There have been cases in the past year of people declaring some of their conditions, those they believe to be more serious, and failing to mention other, less serious conditions.  By not declaring everything people are risking not being covered if they are taken ill whilst on holiday.

 

Martin Rothwell of World First Travel Insurance says. "We have known some customers to provide details of some of their medical conditions, often the ones they deem to be most serious.  This includes conditions such as angina, chrones disease, cancer and alzheimer's.  But then fail to tell us about other conditions which they feel are being managed or are minor, this often includes things like asthma, irritable bowel syndrome and allergies to stings.

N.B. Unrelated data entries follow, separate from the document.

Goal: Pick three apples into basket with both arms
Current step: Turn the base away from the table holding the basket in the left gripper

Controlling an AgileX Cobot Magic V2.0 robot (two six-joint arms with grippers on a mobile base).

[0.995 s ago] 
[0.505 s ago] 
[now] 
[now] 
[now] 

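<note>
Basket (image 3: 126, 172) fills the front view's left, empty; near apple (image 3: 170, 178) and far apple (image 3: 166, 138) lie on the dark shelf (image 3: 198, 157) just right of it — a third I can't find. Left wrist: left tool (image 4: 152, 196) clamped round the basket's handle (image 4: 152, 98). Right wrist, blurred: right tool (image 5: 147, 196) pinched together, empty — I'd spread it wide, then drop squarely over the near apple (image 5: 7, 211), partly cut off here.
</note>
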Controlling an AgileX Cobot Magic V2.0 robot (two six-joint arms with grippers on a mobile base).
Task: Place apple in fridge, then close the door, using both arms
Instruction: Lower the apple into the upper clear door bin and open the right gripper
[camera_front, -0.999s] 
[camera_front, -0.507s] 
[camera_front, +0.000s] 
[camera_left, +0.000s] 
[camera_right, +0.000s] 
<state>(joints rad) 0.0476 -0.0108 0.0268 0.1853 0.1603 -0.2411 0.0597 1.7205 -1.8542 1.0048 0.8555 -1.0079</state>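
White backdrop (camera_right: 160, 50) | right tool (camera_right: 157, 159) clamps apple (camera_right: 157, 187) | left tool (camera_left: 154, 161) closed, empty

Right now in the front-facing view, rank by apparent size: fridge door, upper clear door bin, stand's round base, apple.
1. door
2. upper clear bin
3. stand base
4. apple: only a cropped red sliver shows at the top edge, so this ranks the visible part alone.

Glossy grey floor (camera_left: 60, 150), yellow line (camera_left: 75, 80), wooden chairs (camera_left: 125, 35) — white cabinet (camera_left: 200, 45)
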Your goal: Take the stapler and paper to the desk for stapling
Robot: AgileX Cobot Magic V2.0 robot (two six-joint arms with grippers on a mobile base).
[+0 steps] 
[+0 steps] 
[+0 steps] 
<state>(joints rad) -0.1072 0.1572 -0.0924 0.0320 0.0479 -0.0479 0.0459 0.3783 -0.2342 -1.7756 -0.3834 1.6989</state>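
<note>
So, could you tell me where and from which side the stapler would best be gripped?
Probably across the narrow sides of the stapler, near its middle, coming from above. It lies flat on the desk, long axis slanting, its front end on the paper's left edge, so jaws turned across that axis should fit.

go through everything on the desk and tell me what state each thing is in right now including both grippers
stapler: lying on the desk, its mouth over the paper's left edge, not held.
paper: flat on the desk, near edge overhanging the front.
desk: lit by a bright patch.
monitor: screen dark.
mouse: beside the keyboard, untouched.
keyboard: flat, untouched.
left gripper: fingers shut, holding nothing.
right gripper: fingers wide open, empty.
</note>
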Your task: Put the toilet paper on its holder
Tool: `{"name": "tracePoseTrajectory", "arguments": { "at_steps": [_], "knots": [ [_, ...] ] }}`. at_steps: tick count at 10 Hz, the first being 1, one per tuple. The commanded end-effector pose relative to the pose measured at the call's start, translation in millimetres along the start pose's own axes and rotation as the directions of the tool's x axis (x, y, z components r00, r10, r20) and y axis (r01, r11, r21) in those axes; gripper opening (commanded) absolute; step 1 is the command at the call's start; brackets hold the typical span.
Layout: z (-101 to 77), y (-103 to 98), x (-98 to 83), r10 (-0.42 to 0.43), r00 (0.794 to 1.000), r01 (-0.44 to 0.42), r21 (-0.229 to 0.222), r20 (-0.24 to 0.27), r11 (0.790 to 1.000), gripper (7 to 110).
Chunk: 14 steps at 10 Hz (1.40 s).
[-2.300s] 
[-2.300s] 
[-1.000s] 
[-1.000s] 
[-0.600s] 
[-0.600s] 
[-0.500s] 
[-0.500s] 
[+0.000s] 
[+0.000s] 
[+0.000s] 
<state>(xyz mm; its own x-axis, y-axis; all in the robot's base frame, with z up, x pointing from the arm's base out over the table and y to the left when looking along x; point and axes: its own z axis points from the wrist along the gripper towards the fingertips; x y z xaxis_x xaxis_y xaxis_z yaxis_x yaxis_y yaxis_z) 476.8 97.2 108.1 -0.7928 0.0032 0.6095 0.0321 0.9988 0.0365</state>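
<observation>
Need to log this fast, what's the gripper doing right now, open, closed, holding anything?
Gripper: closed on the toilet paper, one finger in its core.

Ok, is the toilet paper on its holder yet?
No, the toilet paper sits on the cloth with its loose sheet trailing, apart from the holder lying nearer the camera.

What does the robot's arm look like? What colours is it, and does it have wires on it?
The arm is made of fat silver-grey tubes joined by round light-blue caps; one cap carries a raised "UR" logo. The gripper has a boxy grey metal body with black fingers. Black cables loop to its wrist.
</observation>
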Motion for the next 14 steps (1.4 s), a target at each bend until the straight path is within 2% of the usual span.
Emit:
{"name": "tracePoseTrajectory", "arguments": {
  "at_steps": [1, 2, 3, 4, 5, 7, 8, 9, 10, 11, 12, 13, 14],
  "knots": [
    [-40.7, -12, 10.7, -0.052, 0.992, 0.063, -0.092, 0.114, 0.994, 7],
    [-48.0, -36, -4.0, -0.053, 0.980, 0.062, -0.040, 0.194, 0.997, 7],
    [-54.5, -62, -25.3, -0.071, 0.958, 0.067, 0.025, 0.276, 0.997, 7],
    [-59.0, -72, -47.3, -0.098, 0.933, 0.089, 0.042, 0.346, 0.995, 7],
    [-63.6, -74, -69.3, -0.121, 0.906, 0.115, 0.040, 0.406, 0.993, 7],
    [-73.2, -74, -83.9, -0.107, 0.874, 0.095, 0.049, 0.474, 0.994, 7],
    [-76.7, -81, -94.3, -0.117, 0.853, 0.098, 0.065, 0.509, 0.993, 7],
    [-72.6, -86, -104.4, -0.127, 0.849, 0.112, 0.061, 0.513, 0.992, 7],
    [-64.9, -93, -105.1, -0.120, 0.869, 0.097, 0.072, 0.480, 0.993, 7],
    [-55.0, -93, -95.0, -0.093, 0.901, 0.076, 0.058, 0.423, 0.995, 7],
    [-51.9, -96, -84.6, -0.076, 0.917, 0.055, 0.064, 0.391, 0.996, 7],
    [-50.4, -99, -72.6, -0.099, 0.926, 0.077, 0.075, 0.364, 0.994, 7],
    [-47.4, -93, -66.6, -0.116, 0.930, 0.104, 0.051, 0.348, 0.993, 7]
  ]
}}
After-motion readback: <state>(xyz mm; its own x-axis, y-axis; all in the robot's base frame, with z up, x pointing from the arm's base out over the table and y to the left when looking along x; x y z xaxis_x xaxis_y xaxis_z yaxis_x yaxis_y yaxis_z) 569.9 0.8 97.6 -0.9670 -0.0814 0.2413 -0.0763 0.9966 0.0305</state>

Many younger travellers need to be pushed to declare any history of asthma and other conditions that, as far as they are concerned, are minor.  People are worried that declaring a condition will vastly increase the cost of the policy. In truth it may increase the cost a bit, but better pay a few pounds more than risk having to foot the bill for medical treatment abroad."

 

Recently a number of claims have been refused, as the policyholders did not provide details of all their conditions when taking out the policy.  One such case involved two women who travelled to the USA.  Both had declared they had pre existing medical conditions and provided details of these conditions. Whilst on holiday they were both hospitalised.  Unfortunately the reason for hospitalisation was as a result of a number of conditions that had not been declared at the time of taking out the policy. The medical bills, which were clearly not covered by the travel insurance, were in excess of £50,000.

 

The advice is simple, firstly make sure you get travel insurance, but more importantly, make sure you travel insurance for pre-existing medical conditions, no matter how minor you may believe them to be.